在本文中，我将解释如何在不终止程序的情况下，将 C 函数注入到 Linux 上正在运行的程序中。我们将讨论 Linux 的可执行与可链接格式 (ELF) 文件、目标文件节、符号和重定位。

工作示例概述

我将使用以下简单示例，逐步解释代码注入技术。该示例包含 3 个组件：

动态（共享）库 libdynlib.so，它是从 dynlib.hpp 和 dynlib.cpp C++ 源文件构建的。
应用程序 app，它是从 app.cpp 源文件构建的，并与 libdynlib.so 库链接。
位于 injection.cpp 文件中的注入函数。

让我们来回顾一下这些组件的代码。

// dynlib.hpp

extern "C" void print();

dynlib.hpp 头文件定义了 print() 函数。

// dynlib.cpp

#include <stdlib.h>
#include <iostream>
#include "dynlib.hpp"

using namespace std;


extern "C" void print()
{
    static unsigned int counter = 0;
    ++counter;

    cout << counter << ": PID " << getpid() << ": In print() " << endl;
}

dynlib.cpp 实现的 print() 函数，它只是打印一个计数器（每次调用函数时都会递增）、程序进程 ID 和一条消息。

// app.cpp

#include 
#include 
#include "dynlib.hpp"

using namespace std;


int main()
{
    while (1)
    {
        print();
        cout << "Going to sleep ..." << endl;
        sleep(3);
        cout << "Waked up ..." << endl;
    }

    return 0;
}

应用程序 app.cpp 调用 print() 函数（从 libdynlib.so 动态库），然后休眠几秒钟，并继续在无限循环中执行相同的操作。

// injection.cpp

#include 

extern "C" void print();

extern "C" void injection()
{
    print(); // do the original job, call the function print()
	system("date"); // do some additional job
}

injection() 函数调用将替换应用程序 main() 函数中的 print() 函数调用。injection() 函数将首先调用原始的 print() 函数，然后执行一些额外的任务。例如，它可以调用 system() 函数运行一个外部可执行文件，或者像我在这里做的那样，打印当前日期。

编译并运行应用程序

首先，我们使用 g++ C++ 编译器和 gcc C 编译器来编译这些组件。

g++ -ggdb -Wall dynlib.cpp -fPIC -shared -o libdynlib.so
g++ -ggdb app.cpp -ldynlib -ldynlib -L./ -o app
gcc  -Wall injection.cpp -c -o injection.o

-rwxr-xr-x  1 gregory ftp  52248 Feb 12 02:05 app
-rw-r--r--  1 gregory ftp   1088 Feb 12 02:05 injection.o
-rwxr-xr-x  1 gregory ftp  52505 Feb 12 02:05 libdynlib.so

请注意，动态库 libdynlib.so 是使用 -fPIC 标志编译和链接的，该标志生成位置无关代码，并且注入对象是使用 C 编译器编译的。现在我们可以运行应用程序 app 可执行文件了。

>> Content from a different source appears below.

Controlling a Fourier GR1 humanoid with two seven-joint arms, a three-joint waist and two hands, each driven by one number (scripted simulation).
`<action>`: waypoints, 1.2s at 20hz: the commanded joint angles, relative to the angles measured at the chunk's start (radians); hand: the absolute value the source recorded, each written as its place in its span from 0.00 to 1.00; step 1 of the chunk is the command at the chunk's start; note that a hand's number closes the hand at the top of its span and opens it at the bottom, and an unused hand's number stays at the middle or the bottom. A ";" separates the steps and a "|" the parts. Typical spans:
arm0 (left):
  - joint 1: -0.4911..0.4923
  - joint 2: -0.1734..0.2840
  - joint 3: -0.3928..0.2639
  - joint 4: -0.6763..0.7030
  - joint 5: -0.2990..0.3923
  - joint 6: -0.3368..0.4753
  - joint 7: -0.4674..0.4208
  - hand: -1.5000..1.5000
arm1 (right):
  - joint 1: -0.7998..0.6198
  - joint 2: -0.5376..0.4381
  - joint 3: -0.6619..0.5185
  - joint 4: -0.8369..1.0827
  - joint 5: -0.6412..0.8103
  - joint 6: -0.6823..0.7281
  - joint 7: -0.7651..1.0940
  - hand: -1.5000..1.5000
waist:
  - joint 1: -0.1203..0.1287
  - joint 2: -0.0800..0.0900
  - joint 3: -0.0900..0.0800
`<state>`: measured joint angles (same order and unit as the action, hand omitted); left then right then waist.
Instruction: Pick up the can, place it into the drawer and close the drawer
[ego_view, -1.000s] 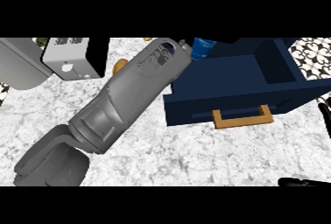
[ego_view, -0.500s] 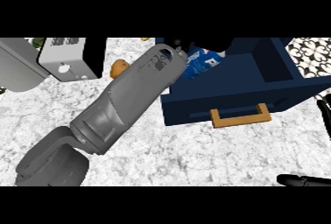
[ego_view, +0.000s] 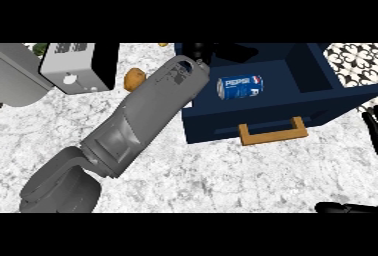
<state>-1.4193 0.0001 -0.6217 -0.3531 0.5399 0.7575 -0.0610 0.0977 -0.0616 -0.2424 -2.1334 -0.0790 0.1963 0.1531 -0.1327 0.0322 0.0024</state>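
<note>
A blue Pepsi can (ego_view: 240, 86) lies on its side inside the open dark blue drawer (ego_view: 325, 107), near its left part. The drawer's front carries a wooden handle (ego_view: 273, 134). My left forearm runs from the lower left up to the drawer's left wall. My left hand (ego_view: 201, 51) shows black at the drawer's far left corner, above the can and apart from it, fingers spread along the back edge. My right hand (ego_view: 369, 122) rests open at the right edge, with another part of it low at the bottom right.
A white and black toaster (ego_view: 74, 70) stands at the back left beside a grey appliance (ego_view: 18, 75). A brown potato-like item (ego_view: 134, 78) lies between the toaster and my forearm. Patterned tile (ego_view: 354, 56) shows at the back right.
The can was in my left hand over the drawer; it has been let go and now lies in the drawer. The hand has drawn back towards the far left corner.
</note>
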 joint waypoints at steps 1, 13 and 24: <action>0.017 0.000 -0.006 -0.016 0.031 0.021 -0.028 0.00 | -0.040 -0.021 -0.010 -0.010 0.017 -0.012 0.006 0.00 | -0.003 0.003 0.000; -0.015 0.000 0.041 -0.025 0.131 0.012 -0.046 0.00 | -0.010 -0.119 0.060 -0.121 0.302 0.017 -0.113 0.00 | 0.029 -0.006 -0.001; -0.004 0.000 0.005 -0.104 0.171 0.099 -0.079 0.00 | -0.105 -0.207 0.238 0.009 0.762 -0.046 -0.153 0.00 | 0.081 -0.017 -0.002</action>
<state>-1.4400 0.0001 -0.5941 -0.4259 0.7012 0.8267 -0.1346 0.0163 -0.2373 -0.0687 -2.1612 0.5309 0.1668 0.0079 -0.0634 0.0188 0.0009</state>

[lnx63:code_injection] ==> ./app
1: PID 4184: In print()
Going to sleep ...
Waked up ...
2: PID 4184: In print()
Going to sleep ...
Waked up ...
3: PID 4184: In print()
Going to sleep ...

进入调试器

应用程序 app 已经执行了几轮循环，但我们假设它已经运行了几周，现在是时候在不终止应用程序的情况下注入新代码了。在注入过程中，我们将使用 Linux 的 gdb 调试器。首先，我们需要将 gdb 附加到应用程序进程 4184，如上面打印的 PID（应用程序进程 ID）所示。

[lnx63:code_injection] ==> gdb app 4184
GNU gdb 6.3
Copyright 2004 Free Software Foundation, Inc.
GDB is free software, covered by the GNU General Public License, and you are
welcome to change it and/or distribute copies of it under certain conditions.
Type "show copying" to see the conditions.
There is absolutely no warranty for GDB.  Type "show warranty" for details.
This GDB was configured as "i686-pc-linux-gnu"...
	Using host libthread_db library "/lib/tls/libthread_db.so.1".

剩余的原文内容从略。